■ What to produce:
If a line of the data below holds the string "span", copy it.

■ Data:
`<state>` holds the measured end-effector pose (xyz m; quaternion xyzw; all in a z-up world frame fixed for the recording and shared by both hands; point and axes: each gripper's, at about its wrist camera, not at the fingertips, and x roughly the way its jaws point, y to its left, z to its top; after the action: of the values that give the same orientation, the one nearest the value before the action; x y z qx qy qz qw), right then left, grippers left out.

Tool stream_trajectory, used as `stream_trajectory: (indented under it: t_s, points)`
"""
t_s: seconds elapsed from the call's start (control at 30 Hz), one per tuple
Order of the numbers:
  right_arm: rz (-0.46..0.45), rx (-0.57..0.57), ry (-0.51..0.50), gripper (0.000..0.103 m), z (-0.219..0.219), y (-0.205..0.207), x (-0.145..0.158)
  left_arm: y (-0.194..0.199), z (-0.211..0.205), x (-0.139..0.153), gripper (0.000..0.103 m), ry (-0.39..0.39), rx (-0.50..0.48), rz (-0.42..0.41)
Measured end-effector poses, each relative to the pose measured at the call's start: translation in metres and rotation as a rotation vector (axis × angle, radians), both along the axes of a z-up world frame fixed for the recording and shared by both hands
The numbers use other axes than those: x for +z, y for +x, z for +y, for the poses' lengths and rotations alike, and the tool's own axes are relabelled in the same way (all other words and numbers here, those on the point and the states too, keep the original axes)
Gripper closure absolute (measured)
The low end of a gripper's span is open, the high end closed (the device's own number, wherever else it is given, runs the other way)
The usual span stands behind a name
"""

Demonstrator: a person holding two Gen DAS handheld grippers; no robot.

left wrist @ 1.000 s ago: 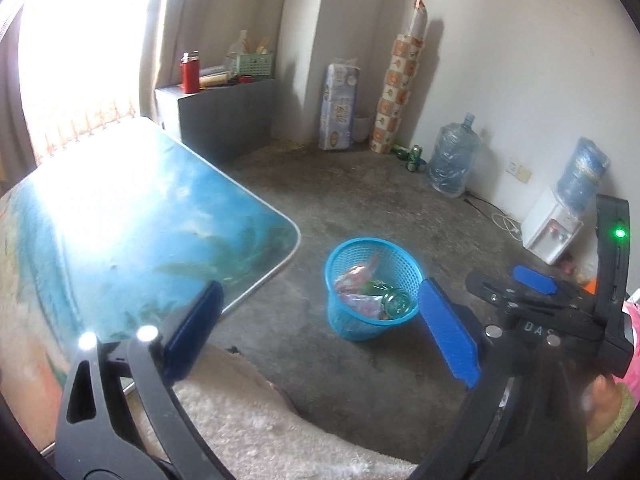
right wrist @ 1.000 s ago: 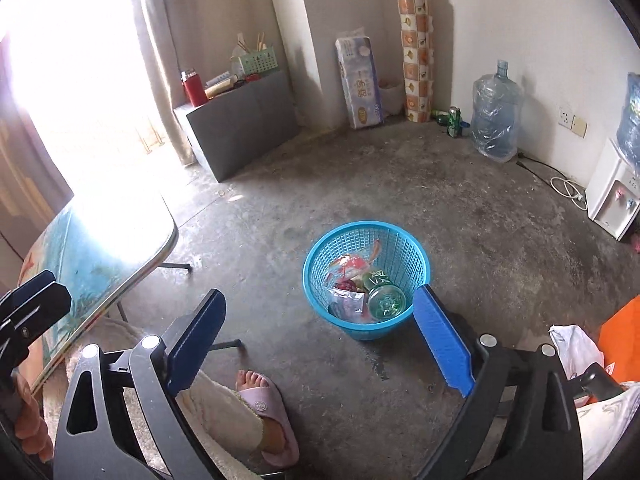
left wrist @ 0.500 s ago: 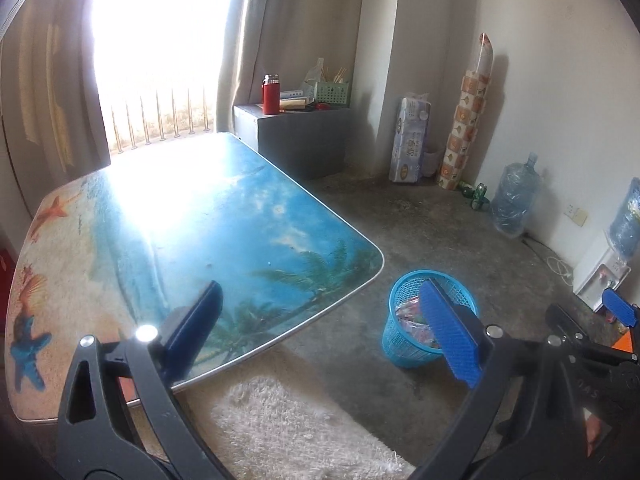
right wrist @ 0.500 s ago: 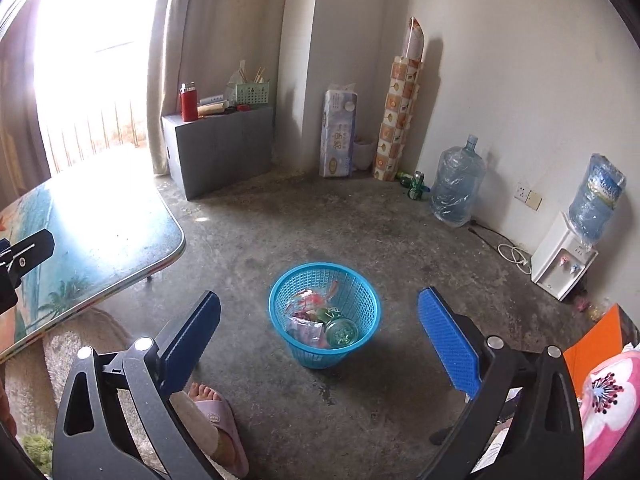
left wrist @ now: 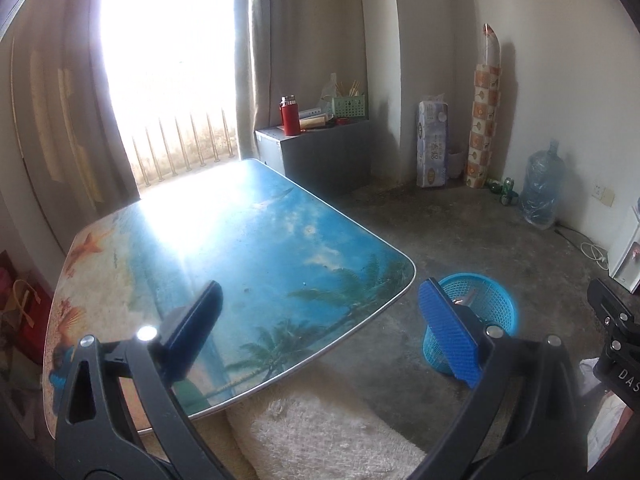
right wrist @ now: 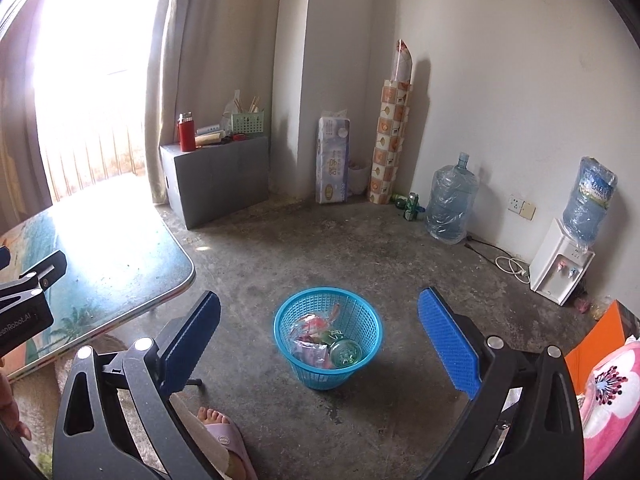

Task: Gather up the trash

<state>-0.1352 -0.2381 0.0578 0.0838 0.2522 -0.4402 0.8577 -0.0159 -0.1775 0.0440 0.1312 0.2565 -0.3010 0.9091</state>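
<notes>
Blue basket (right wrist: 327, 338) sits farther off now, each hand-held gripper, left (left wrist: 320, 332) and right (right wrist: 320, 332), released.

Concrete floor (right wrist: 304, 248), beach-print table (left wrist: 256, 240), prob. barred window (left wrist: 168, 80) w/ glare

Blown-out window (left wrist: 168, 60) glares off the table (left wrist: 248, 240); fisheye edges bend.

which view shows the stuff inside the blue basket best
The right wrist view: the blue basket sits whole between the open fingers, with wrappers and a green bottle visible inside. In the left wrist view the basket is partly hidden behind a blue finger pad.
</notes>
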Motion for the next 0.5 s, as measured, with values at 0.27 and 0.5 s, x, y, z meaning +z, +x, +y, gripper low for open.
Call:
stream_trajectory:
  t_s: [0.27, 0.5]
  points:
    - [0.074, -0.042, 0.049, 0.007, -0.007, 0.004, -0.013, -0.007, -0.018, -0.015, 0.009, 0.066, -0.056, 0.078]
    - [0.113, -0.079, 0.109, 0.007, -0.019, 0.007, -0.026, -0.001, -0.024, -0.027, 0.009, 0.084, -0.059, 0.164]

■ Answer space:
The low end of a gripper's span is open, the high end closed (the device's own number, wherever else it is given, runs the other way)
The usual span stands behind a name

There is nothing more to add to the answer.